TASK DESCRIPTION: Verbatim copy, images excluded: write out each record shown below.

Saved entries:
⁂

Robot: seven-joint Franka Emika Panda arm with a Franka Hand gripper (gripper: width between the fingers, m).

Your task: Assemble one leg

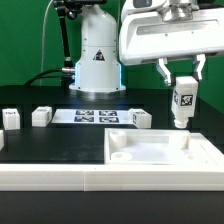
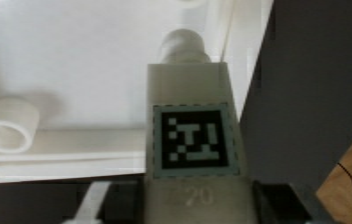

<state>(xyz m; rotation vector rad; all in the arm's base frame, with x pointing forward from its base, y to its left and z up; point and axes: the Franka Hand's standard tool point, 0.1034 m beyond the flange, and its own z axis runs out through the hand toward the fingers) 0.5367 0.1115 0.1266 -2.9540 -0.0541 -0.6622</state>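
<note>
The leg [image 1: 183,106] is held upright at the exterior view's right by the end effector [image 1: 183,86], closed on it above the white tray [image 1: 160,162], whose raised round socket [image 2: 9,122] is shown plainly only in the wrist view.

Count: 4 white legs. Held leg [image 1: 182,101] [image 2: 194,130] is in the one gripper [image 1: 181,88]. Three sit on the counter: left-edge leg [image 1: 8,118], second leg [image 1: 41,116], third leg [image 1: 138,118]. 1 rimmed white tray piece [image 1: 160,152] at the near edge. 1 marker board [image 1: 95,115].
</note>
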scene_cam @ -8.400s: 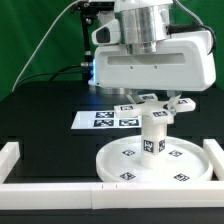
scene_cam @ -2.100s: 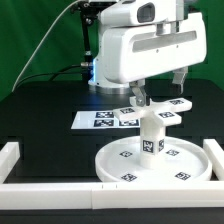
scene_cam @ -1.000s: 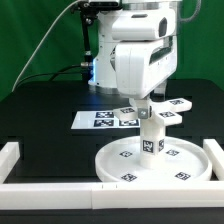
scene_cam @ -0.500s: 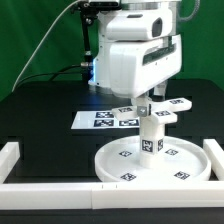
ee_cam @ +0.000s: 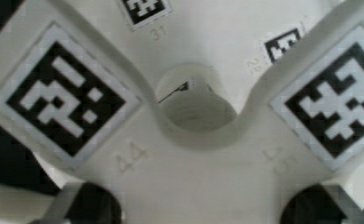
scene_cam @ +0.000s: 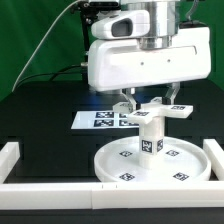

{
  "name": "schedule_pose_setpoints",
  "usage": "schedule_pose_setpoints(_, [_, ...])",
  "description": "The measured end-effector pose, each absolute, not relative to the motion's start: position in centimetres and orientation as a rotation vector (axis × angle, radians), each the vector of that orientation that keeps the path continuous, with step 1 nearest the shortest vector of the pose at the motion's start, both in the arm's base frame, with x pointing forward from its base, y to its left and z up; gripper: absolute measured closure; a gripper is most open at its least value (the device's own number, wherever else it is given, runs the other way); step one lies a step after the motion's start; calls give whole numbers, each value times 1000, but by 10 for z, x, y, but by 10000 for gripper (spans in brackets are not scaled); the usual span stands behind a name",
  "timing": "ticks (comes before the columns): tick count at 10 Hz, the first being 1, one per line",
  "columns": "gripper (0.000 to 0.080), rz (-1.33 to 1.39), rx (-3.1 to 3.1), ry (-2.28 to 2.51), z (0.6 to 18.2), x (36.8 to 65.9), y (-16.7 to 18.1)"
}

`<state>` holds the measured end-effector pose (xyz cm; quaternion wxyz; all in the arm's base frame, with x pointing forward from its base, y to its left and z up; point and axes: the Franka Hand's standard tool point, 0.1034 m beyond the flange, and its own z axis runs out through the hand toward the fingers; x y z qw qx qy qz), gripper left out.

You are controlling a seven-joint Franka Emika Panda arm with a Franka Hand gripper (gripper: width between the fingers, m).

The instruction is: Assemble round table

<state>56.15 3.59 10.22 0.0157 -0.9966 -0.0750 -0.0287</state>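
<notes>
Hand directly above upright leg

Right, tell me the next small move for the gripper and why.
Probably keep turning the foot piece down onto the leg. The gripper sits over that piece atop the upright leg on the round disc; whether it is fully seated can't be told.

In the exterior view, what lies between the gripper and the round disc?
The upright leg stands on the disc, and a white tagged cross-piece sits on its top, just under the gripper.
</notes>
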Motion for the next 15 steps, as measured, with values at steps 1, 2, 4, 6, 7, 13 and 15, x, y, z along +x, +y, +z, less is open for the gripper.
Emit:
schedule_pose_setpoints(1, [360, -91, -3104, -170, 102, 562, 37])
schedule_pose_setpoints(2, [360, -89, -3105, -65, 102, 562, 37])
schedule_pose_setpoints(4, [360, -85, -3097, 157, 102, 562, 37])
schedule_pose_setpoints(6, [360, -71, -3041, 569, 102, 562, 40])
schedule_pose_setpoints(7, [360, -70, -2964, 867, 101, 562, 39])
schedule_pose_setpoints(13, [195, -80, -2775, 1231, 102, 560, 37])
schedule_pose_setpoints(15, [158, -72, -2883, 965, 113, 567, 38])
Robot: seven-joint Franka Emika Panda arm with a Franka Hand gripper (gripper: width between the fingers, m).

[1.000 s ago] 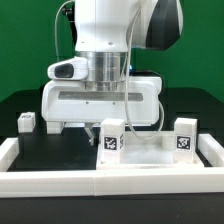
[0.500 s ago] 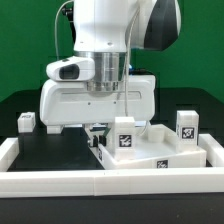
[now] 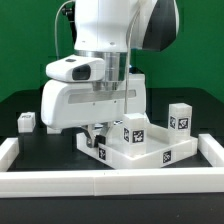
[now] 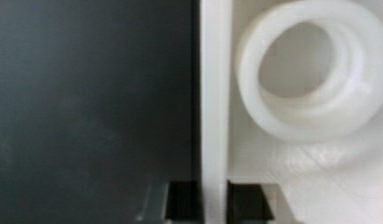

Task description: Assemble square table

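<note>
The square table's white slab (image 3: 140, 152) lies recessed face up on the black surface, turned so that a corner faces the front. Two white tagged posts (image 3: 133, 131) (image 3: 178, 117) stand upright on it. My gripper (image 3: 97, 137) is shut on the slab's rim at its end toward the exterior view's left. In the wrist view the thin rim wall (image 4: 214, 100) runs between my two dark fingers (image 4: 184, 204), with the gripper (image 4: 216, 203) closed on it. A round socket (image 4: 312, 65) shows in the recessed face beside the rim. Another small tagged post (image 3: 26, 121) lies loose at the exterior view's left.
A long white rail (image 3: 100, 183) edges the front of the black surface, with raised ends at the left (image 3: 8, 148) and right (image 3: 212, 148). The arm's white body (image 3: 95, 100) hangs over the middle and hides what lies behind it.
The gripper has turned with the slab's rim in it. The slab has swung round, the nearer post has moved to the exterior view's right and the farther post has moved back.
</note>
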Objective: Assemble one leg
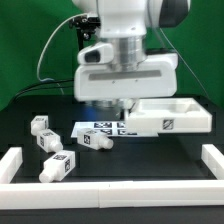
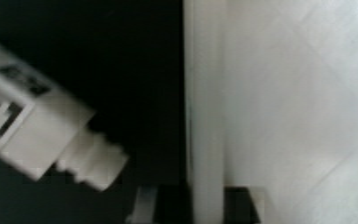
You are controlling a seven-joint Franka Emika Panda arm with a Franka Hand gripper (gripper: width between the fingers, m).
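Note:
Four look-alike white legs with black-and-white tags lie on the dark table: one point(image 1: 40, 123) and another point(image 1: 45, 140) at the exterior view's left, one point(image 1: 57, 166) nearer the front, one point(image 1: 95, 140) by the marker board. The wrist view shows one leg point(image 2: 43, 120) lying beside the large white tray-like panel point(image 2: 282, 100). My gripper point(image 1: 125, 103) is down at the panel's point(image 1: 170, 115) left edge. In the wrist view my gripper point(image 2: 202, 195) has one dark finger point(image 2: 158, 205) on each side of the panel's thin wall, with no gap showing. No leg is held.
The marker board point(image 1: 105, 127) lies flat under the gripper, between the legs and the panel. A low white rail point(image 1: 110, 190) runs along the front, with raised ends at the left point(image 1: 12, 160) and right point(image 1: 213, 158).

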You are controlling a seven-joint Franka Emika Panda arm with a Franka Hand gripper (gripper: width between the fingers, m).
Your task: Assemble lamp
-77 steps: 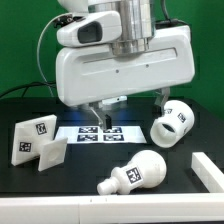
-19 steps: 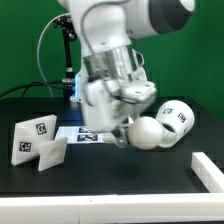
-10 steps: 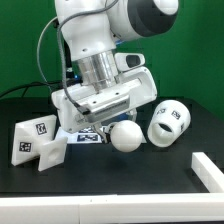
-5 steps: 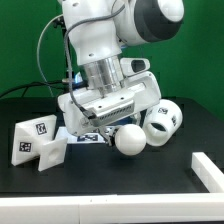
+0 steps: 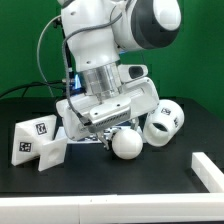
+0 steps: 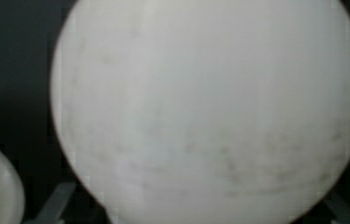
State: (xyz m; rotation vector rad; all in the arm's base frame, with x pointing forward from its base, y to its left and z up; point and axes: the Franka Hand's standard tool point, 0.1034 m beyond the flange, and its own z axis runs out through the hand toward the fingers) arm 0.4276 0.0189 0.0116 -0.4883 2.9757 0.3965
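- I see the bulb (image 5: pixel 128 143) as a smooth, plain white globe, just to the exterior view's right of the base block (image 5: pixel 35 142); it fills my wrist view;
- the hand (image 5: pixel 116 133) is clenched on the bulb, whose neck is hidden;
- black-and-white square tags mark the base block and the shade (image 5: pixel 166 121), which lies farther right of the base block.

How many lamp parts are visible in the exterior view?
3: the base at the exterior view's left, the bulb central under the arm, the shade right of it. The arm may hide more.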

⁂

EXERCISE OUTPUT:
Robot: seven-joint Franka Emika Panda arm with a Franka Hand gripper (gripper: width between the fingers, m).

Your task: Assemble one leg


<state>(xyz m; rotation vector rad; all in the arm's base frame, with x pointing forward from its base, y to its left and z up; point and axes: the Franka Hand's standard tool point, 0.1034 m beyond the flange, and its own z axis runs out through the hand toward the fingers) 0.5367 0.1115 0.1266 -2.9540 -0.0541 -0.6622</state>
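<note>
The leg [image 1: 183,106] is held upright at the exterior view's right by the end effector [image 1: 183,86], closed on it above the white tray [image 1: 160,162], whose raised round socket [image 2: 9,122] is shown plainly only in the wrist view.

Count: 4 white legs. Held leg [image 1: 182,101] [image 2: 194,130] is in the one gripper [image 1: 181,88]. Three sit on the counter: left-edge leg [image 1: 8,118], second leg [image 1: 41,116], third leg [image 1: 138,118]. 1 rimmed white tray piece [image 1: 160,152] at the near edge. 1 marker board [image 1: 95,115].
</note>
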scene_cam @ -8.400s: 
scene_cam @ -2.100s: 
scene_cam @ -1.000s: 
scene_cam @ -0.500s: 
ee_cam @ +0.000s: 
scene_cam @ +0.000s: 

{
  "name": "schedule_pose_setpoints",
  "usage": "schedule_pose_setpoints(_, [_, ...])",
  "description": "The measured end-effector pose, each absolute, not relative to the motion's start: position in centimetres and orientation as a rotation vector (axis × angle, radians), each the vector of that orientation that keeps the path continuous, with step 1 nearest the shortest vector of the pose at the motion's start, both in the arm's base frame, with x pointing forward from its base, y to its left and z up; gripper: absolute measured closure; a gripper is most open at its least value (the device's own number, wherever else it is given, runs the other way); step one lies a step after the motion's start; calls give whole numbers, each value times 1000, but by 10 for z, x, y, but by 10000 for gripper (spans in brackets are not scaled); the usual span stands behind a name",
  "timing": "ticks (comes before the columns): tick count at 10 Hz, the first being 1, one per line",
  "columns": "gripper (0.000 to 0.080), rz (-1.33 to 1.39), rx (-3.1 to 3.1), ry (-2.28 to 2.51), z (0.6 to 18.2), x (36.8 to 65.9), y (-16.7 to 18.1)"
}

`<state>` holds the measured end-effector pose (xyz cm; quaternion wxyz; all in the arm's base frame, with x pointing forward from its base, y to its left and z up; point and axes: the Franka Hand's standard tool point, 0.1034 m beyond the flange, and its own z axis runs out through the hand toward the fingers; x y z qw qx qy qz), gripper left out.

You are controlling a seven-joint Franka Emika Panda arm with a Franka Hand gripper (gripper: width between the fingers, m).

The instruction is: Assemble round table

<state>56.15 3.59 10.22 0.0157 -0.9966 -0.0750 -0.0287</state>
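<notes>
Hand directly above upright leg

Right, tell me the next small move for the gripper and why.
Probably keep turning the foot piece down onto the leg. The gripper sits over that piece atop the upright leg on the round disc; whether it is fully seated can't be told.

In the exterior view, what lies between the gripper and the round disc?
The upright leg stands on the disc, and a white tagged cross-piece sits on its top, just under the gripper.
</notes>
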Motion for the next 15 steps, as measured, with values at steps 1, 2, 4, 6, 7, 13 and 15, x, y, z along +x, +y, +z, less is open for the gripper.
Emit:
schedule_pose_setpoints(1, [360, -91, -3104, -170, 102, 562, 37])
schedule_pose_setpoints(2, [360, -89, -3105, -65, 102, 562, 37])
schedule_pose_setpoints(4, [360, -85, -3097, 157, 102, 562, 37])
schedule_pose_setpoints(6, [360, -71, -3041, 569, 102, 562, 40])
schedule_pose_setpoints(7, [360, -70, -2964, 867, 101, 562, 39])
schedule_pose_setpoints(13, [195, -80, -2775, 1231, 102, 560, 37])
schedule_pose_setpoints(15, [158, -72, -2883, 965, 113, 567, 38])
Robot: seven-joint Franka Emika Panda arm with a Franka Hand gripper (gripper: width between the fingers, m).

[1.000 s ago] 
[0.500 s ago] 
[now] 
[now] 

Task description: Assemble square table

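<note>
The square table's white slab (image 3: 140, 152) lies recessed face up on the black surface, turned so that a corner faces the front. Two white tagged posts (image 3: 133, 131) (image 3: 178, 117) stand upright on it. My gripper (image 3: 97, 137) is shut on the slab's rim at its end toward the exterior view's left. In the wrist view the thin rim wall (image 4: 214, 100) runs between my two dark fingers (image 4: 184, 204), with the gripper (image 4: 216, 203) closed on it. A round socket (image 4: 312, 65) shows in the recessed face beside the rim. Another small tagged post (image 3: 26, 121) lies loose at the exterior view's left.
A long white rail (image 3: 100, 183) edges the front of the black surface, with raised ends at the left (image 3: 8, 148) and right (image 3: 212, 148). The arm's white body (image 3: 95, 100) hangs over the middle and hides what lies behind it.
The gripper has turned with the slab's rim in it. The slab has swung round, the nearer post has moved to the exterior view's right and the farther post has moved back.
</note>
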Objective: Assemble one leg
You are controlling a seven-joint Franka Emika Panda arm with a Franka Hand gripper (gripper: width between the fingers, m).
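Note:
Four look-alike white legs with black-and-white tags lie on the dark table: one point(image 1: 40, 123) and another point(image 1: 45, 140) at the exterior view's left, one point(image 1: 57, 166) nearer the front, one point(image 1: 95, 140) by the marker board. The wrist view shows one leg point(image 2: 43, 120) lying beside the large white tray-like panel point(image 2: 282, 100). My gripper point(image 1: 125, 103) is down at the panel's point(image 1: 170, 115) left edge. In the wrist view my gripper point(image 2: 202, 195) has one dark finger point(image 2: 158, 205) on each side of the panel's thin wall, with no gap showing. No leg is held.
The marker board point(image 1: 105, 127) lies flat under the gripper, between the legs and the panel. A low white rail point(image 1: 110, 190) runs along the front, with raised ends at the left point(image 1: 12, 160) and right point(image 1: 213, 158).
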
You are controlling a seven-joint Franka Emika Panda arm with a Franka Hand gripper (gripper: width between the fingers, m).
Your task: Assemble lamp
-77 steps: 
-19 steps: 
-10 steps: 
-5 steps: 
+0 steps: 
+0 steps: 
State: (xyz m; rotation vector rad; all in the arm's base frame, with x pointing forward from its base, y to its left and z up; point and axes: the Franka Hand's standard tool point, 0.1034 m beyond the flange, and its own z axis runs out through the hand toward the fingers) arm 0.4276 0.0189 0.0116 -0.4883 2.9757 0.3965
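- I see the bulb (image 5: pixel 128 143) as a smooth, plain white globe, just to the exterior view's right of the base block (image 5: pixel 35 142); it fills my wrist view;
- the hand (image 5: pixel 116 133) is clenched on the bulb, whose neck is hidden;
- black-and-white square tags mark the base block and the shade (image 5: pixel 166 121), which lies farther right of the base block.

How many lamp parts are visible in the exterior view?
3: the base at the exterior view's left, the bulb central under the arm, the shade right of it. The arm may hide more.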

Output for this exercise is now complete.